The global pandemic and social unrest of 2020 presented many challenges to businesses around the world. For 2021, boards of directors continue to grapple with the human and economic toll caused by COVID-19. Within this environment, they are compelled to weigh a broader range of corporate stakeholders. As such, boards must consider how these forces have changed their roles, what new expectations there may be, how best they can meet them, and what the implications are for company performance and executive pay.

To understand the board compensation committee’s job in 2021, we examine three shifts that were under­way in 2019 and early 2020—greater consideration of critical stakeholders; ensuring pay equity; and the setting of rigorous performance goals (and how the pandemic accelerated or altered them).
 

Shift No. 1: Elevation of Critical Stakehold­ers

Traditionally, the primary stakeholder has been thought of as investors. However, before the pandemic, this definition was already starting to broaden. In August 2019, the Business Roundtable released a statement signed by 181 CEOs saying the purpose of a corporation is to promote an economy that serves all Americans. This expands the previous focus from shareholder primacy to specify additional stakehold­ers such as employees, suppliers, customers and the community. Though some considered it somewhat controversial, committees are now focused on think­ing about how executive pay should be structured to address the impact of these additional stakeholders.
 

Stakeholders and Compensation: Adapting Pay Plans to New Needs

Stakeholders Impact on Shareholder Value Creation Board Considerations
Customers Serving customers is the purpose of an organization. Companies need to know how their customers are faring and need to be able to pivot to ensure they are producing products and services that reflect the changing needs of their customer base.
  • Impact of COVID on customer base.
  • Change in demand for goods and services.
  • Ability to pivot and respond to changing customer needs.
Employees Companies need a diverse and talented pool of employees to produce the products and services that create shareholder value. While this has always been inherent in the value proposition for a company, it is important to elevate the status of employees to reflect their role as critical stakeholders. Companies that properly acknowledge and reward employees for their contributions are more likely to succeed.
  • Ability of employees to work effectively in the COVID-19 environment.
  • Support to ensure their health and well-being and, therefore, effectiveness.
  • Ability of current employees to meet the new talent requirement needs.
Suppliers The COVID-19 pandemic brought to light weaknesses in supply chains.
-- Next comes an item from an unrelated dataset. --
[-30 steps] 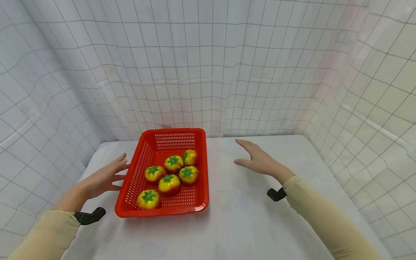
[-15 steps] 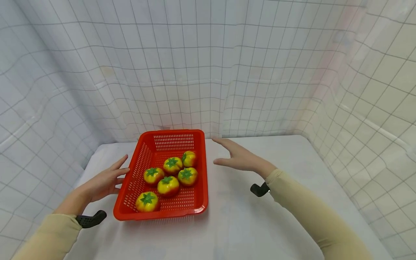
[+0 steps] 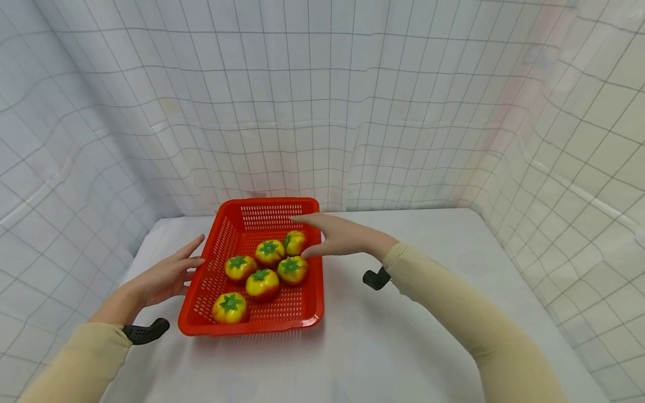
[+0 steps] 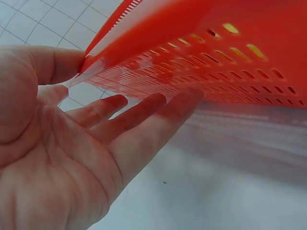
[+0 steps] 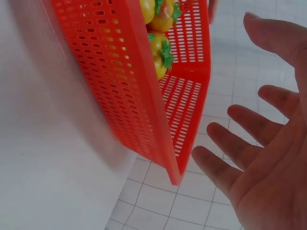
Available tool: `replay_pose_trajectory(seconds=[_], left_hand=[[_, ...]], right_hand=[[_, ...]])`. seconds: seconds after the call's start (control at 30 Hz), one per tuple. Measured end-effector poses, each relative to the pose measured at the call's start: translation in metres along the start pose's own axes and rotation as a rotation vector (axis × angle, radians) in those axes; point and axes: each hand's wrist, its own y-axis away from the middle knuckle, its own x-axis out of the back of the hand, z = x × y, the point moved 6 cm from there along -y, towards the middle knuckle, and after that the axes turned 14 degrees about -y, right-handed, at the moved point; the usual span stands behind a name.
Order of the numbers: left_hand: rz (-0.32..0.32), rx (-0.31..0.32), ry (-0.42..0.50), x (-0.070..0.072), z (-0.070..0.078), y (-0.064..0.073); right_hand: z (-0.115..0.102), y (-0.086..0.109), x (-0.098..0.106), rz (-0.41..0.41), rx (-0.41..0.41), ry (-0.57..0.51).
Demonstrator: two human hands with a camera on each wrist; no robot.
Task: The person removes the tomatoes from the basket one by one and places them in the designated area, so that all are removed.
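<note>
Red perforated basket (image 3: 316, 291) on the white counter (image 3: 373, 347), left of centre in the head view, its long sides running away from the person. Inside: six red-and-yellow fruits (image 3: 262, 286) with green tops, five grouped together and one apart near the near-left corner. Left hand (image 3: 163, 282) beside the basket's left side, fingers spread and nearly straight; in the left wrist view the thumb appears to meet the rim while the other fingers lie along the outer wall, with no closed grip seen. Right hand (image 3: 340, 234) reaches across the far part of the right rim, fingers and thumb spread and holding nothing; the right wrist view shows most of it clear of the basket, though contact at the nearest fingertip cannot be told. Step in hand, as judged: placing the hands on opposite sides of the basket. To do it well: bring the right hand level with the left so the holds oppose each other, thumbs over the rim and fingers beneath its lip, clear of the fruits. Close both sides together, gently, as the thin slotted walls may flex. Keep the basket level: the fruits look loose and could roll, and the load sits unevenly.
</note>
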Motion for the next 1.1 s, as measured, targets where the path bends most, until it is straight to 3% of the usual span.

In an effort to manage costs and maximize short-term profits, companies “squeezed” supply chains. This resulted in unintended consequences, including supporting unfair labor practices and creating risk within the supply chain by sourcing from one country and from long distances. In some cases, the health and well-being of American citizens was in the hands of suppliers on the other side of the world.
  • Functionality/risks of supply chains.
  • Effectiveness of management’s emergency plan.
  • Changes required going forward.
  • Unintended human rights issues imbedded within the supply chain.
Community The communities in which a company operates can contribute to its success. A company’s presence in a community can attract local talent and even a market for the company’s services, and over time improve the quality of life for the community’s residents.
  • Company impact on the local community.
  • Availability of local talent.
 
Underscoring the recognition of human capital as one of a company’s primary drivers of stock price and company value was the SEC’s Regulation S-K amendment in 2020. It requires companies to disclose information about their human capital resources, including measures or objectives that they use to manage their businesses. Compensation committees are likely to embrace this human capital strategy, including employee engagement, talent development, succession planning and oversight of diversity and inclusion efforts.
 
Linking executive pay to the performance of stakeholders as well as other aspects of environ­mental, social and governance (ESG) criteria poses challenges. Based on our analysis of the BDO 600 companies, about 14 percent mention specific ESG metrics used in their short-term incentive plans. To move the needle, the committee will need to fully understand the value drivers of the company, which metrics should be used to gauge progress, and the extent to which goals achieved can and should be reflected in executive pay.
 
 
Institutional investors’ growing focus on ESG is reverberating through incentive discussions as com­panies evaluate the use of ESG goals or metrics in their 2021 annual bonus and performance share unit plans. Ultimately, though, use of ESG metrics needs to be guided by their linkage to company performance.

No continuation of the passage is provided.